Indeed, it’s hard to disagree that the spectre of political upheaval has loomed large over the past twelve months. But as far as Ibeyi are concerned, if one thing summed up, as Lisa-Kaindé puts it, the “dark times” that we live in today, it was the shock election of a white supremacist-apologist and self-proclaimed ‘pussy grabber’ to the most powerful office in the world.

“We never thought about making a political album, this was not a conscious thing,” Lisa-Kaindé continues, “and I still don’t view it as a political album. It’s simply two young women talking about what they’ve seen. The world is what makes it political. The reason why our album feels political, is that there are big issues with women, big issues with race, big issues everywhere…” she points out.

Over the course of twelve trilingual, harmony-drenched, cajón- and batá,-driven, idiosyncratic tracks, ‘Ash’ takes on these issues. It’s a record born as much from frustration and confusion at the world as it is a desire to prove that – despite the creeping doom of daily headline tickers – there is positivity to be found on earth too.

‘Deathless’, which also features the talents of renowned American jazz saxophonist Kamasi Washington, speaks of a figurative immortality born from reclaiming power over oneself. The song was inspired by accounts of the alleged rape of a young black man by police in Ibeyi’s hometown of Paris – an event that stirred up huge anger in the city. It, sadly, was just another shocking account of police brutality to make the news in 2017, and brought back memories for Lisa-Kaindé of being stopped by a policeman at the age of 16 “because I had an afro, and he thought I was suspicious.”

“The album was created in a moment of tension; we could feel it in the air.”

Lisa-Kaindé Diaz

In writing the song, she realised that it needed to be “more than a song about racism.” It needed to be “a song that would give us power back,” she says, “that would make us feel powerful, feel big, and large and anchored.”

The track forms a key moment in their live show as well as the album, as the pair form a chorus from their audience: “Every night, we get to make a full audience scream, not matter who you are, ‘We are deathless!’” says Lisa-Kaindé, beaming and with her hands curled once again into fists.

This idea of transmission – in this case from the stage to the audience – runs throughout the album. Most notably it features in the pair’s singing in Yoruba across the record. Though not commonly spoken in Cuba (where the twins were born), Yoruba is a language still used by around 30 million people, predominantly in West Africa.

“When the slaves were shipped to Cuba from Africa, they made sure that the culture remained,” Naomi says, before Lisa-Kaindé jumps in. “You have to explain that, because it’s amazing: they were not allowed to practise their religion or speak their language, but they succeeded in transmitting those chants – and today, we sing those chants, passed down through the aural tradition.”

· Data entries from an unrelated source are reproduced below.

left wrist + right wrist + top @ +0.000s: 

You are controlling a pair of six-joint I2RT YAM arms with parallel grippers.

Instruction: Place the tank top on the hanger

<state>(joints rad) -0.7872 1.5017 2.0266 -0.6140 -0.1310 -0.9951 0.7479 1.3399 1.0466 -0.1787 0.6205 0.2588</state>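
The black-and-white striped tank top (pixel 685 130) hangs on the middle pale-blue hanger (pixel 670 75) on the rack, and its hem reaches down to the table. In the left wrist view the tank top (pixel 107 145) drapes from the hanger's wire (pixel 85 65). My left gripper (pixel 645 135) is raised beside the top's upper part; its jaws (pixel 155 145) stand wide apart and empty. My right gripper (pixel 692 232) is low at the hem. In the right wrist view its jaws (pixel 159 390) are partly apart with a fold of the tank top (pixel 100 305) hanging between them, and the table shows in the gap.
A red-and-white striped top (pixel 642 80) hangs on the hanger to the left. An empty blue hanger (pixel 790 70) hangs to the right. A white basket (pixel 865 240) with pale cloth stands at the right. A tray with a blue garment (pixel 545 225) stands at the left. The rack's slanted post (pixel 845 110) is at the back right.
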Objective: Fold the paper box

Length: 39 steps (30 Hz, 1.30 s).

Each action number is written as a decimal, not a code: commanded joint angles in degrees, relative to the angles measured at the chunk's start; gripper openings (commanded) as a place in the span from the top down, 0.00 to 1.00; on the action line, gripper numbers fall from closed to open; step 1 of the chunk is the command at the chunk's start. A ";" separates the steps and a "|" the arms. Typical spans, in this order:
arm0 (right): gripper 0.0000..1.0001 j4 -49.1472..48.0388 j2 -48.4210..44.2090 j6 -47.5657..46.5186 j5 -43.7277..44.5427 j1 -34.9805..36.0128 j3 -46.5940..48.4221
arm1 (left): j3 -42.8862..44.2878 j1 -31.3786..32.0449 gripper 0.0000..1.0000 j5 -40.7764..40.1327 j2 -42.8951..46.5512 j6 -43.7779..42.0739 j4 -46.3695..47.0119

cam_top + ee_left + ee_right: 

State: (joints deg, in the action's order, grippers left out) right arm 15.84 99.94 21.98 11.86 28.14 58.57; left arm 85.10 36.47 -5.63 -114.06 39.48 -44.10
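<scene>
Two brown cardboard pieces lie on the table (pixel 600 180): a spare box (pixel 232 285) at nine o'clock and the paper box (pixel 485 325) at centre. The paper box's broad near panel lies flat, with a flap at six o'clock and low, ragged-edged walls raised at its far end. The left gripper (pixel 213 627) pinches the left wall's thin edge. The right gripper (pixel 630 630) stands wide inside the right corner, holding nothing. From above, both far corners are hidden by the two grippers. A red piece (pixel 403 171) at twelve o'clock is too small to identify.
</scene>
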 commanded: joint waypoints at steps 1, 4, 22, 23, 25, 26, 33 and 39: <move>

They carry the language in their name too – Ibeyi is a Yoruba word, meaning ‘twins’ – and they see themselves as living proof that the world is a place in which difference can, and should, thrive.

“In every election now, it’s the same.”

Naomi Diaz

Their father, the late Angá Díaz, was a celebrated Cuban percussionist, and their mother, Maya Dagnino – who has contributed lyrics to both Ibeyi albums to date and works as the twins’ manager – is French-Venezuelan. They grew up in multicultural Paris, and have spent the past two years travelling the world to play their music.

“We are proof that you can be French and Cuban and it works,” says Lisa-Kaindé, “we are proof of [embodying] multiple cultures and it living perfectly well within ourselves.”

Looking ahead, the twins remain steely. “Things will change,” says Naomi, “but not for now. It’s going to take time.”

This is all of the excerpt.